The need for multidrug regimens to attain goal blood pressure in ethnic minorities

Cardiology Review® OnlineJanuary 2006
Volume 23
Issue 1

A single, 56-year-old, African American truck driver with uncontrolled hypertension was referred to his primary care physician by his orthopedic physician for further evaluation following a knee injury. The patient smoked 1 pack of cigarettes per day for 30 years and drank occasionally. Other than mild pain in the right knee, he had no symptoms. He was not taking any medication for the hypertension. He had been diagnosed with hypertension a few years earlier and was prescribed amlodipine (Norvasc), but he said that he discontinued the medication because he developed leg swelling.

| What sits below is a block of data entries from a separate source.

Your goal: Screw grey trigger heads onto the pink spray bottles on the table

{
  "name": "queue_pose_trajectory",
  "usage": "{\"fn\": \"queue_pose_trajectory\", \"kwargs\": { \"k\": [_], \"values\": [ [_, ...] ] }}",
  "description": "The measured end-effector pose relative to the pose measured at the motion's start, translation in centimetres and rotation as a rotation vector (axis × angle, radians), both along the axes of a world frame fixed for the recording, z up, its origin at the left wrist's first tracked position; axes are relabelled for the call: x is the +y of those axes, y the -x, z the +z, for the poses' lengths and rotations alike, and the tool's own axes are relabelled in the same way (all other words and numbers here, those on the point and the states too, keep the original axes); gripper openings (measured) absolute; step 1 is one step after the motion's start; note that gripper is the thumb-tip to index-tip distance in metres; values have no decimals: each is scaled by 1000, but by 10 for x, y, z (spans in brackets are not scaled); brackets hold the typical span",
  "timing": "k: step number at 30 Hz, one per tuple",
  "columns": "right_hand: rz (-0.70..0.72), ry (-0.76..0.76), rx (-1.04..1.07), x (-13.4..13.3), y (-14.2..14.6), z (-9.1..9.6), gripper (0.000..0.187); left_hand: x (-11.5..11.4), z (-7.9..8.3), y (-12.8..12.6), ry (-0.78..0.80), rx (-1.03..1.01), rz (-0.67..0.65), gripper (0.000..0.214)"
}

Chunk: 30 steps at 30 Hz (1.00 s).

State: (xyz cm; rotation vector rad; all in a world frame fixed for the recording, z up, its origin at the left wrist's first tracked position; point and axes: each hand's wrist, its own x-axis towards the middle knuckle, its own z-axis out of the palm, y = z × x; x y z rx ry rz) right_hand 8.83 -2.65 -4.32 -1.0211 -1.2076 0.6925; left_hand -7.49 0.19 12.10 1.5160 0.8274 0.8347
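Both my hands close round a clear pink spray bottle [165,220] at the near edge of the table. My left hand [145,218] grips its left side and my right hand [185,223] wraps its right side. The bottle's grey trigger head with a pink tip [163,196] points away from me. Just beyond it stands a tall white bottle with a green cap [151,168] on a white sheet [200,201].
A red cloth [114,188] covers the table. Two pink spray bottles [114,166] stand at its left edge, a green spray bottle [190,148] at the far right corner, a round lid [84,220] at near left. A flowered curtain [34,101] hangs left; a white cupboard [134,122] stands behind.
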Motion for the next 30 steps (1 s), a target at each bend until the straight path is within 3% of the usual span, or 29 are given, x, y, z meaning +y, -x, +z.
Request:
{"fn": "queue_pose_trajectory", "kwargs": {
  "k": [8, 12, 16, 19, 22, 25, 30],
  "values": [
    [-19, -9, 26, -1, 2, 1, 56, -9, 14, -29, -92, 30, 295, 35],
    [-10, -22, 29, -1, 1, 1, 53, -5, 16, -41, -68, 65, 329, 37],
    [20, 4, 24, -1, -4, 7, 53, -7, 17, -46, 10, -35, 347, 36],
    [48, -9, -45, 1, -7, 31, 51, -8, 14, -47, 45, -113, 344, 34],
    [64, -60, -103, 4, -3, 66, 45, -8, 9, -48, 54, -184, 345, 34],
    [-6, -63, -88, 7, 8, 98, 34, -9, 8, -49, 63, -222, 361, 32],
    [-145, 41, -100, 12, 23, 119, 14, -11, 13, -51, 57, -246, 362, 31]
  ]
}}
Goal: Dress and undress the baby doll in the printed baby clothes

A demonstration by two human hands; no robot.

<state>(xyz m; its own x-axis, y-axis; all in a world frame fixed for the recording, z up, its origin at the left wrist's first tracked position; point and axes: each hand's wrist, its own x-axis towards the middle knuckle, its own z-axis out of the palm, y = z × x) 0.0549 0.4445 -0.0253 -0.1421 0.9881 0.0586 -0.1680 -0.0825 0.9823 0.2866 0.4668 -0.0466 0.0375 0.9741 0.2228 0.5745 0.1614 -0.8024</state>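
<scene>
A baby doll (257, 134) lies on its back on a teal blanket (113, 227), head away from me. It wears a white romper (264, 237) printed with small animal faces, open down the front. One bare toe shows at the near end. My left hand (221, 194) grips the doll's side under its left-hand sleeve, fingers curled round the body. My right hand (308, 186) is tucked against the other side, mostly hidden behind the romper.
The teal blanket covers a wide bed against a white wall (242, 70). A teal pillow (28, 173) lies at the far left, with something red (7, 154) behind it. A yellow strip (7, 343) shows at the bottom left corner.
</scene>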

The patient was 1.72 m and weighed 112 kg (BMI is 37 kg/m2). His blood pressure readings were consistently around 170/100 mm Hg, and his pulse was 80 beats per minute. Results of the physical examination were normal. His blood chemistry tests were normal. Results of his laboratory tests showed the following values: creatinine, 1.2 mg/dL; total cholesterol, 248 mg/dL; triglycerides, 450 mg/dL; low-density lipoprotein cholesterol, 106 mg/dL; and high-density lipoprotein cholesterol, 52 mg/dL. There was no evidence of any secondary cause of hypertension. The patient was started on 40 mg of lisinopril (Prinivil, Zestril) once daily and 25 mg of hydrochlorothiazide (Hydrodiuril, Microzide) once daily. He was encouraged to stop smoking.

The hospital dietitian gave him information on diet, exercise, and weight loss. Two weeks later, his blood pressure was 148/86 mm Hg and pulse was 86 beats per minute. His primary care physician added 240 mg of diltiazem SR (Cardizem CD, Dilacor XR) once daily. At a subsequent visit 3 months later, his blood pressure was 136/80 mm Hg and pulse was 70 beats per minute. He had not lost any weight, nor had he stopped smoking, but he did lower his salt intake. He did not report any adverse effects and stated that he was adherent to the medication regimen.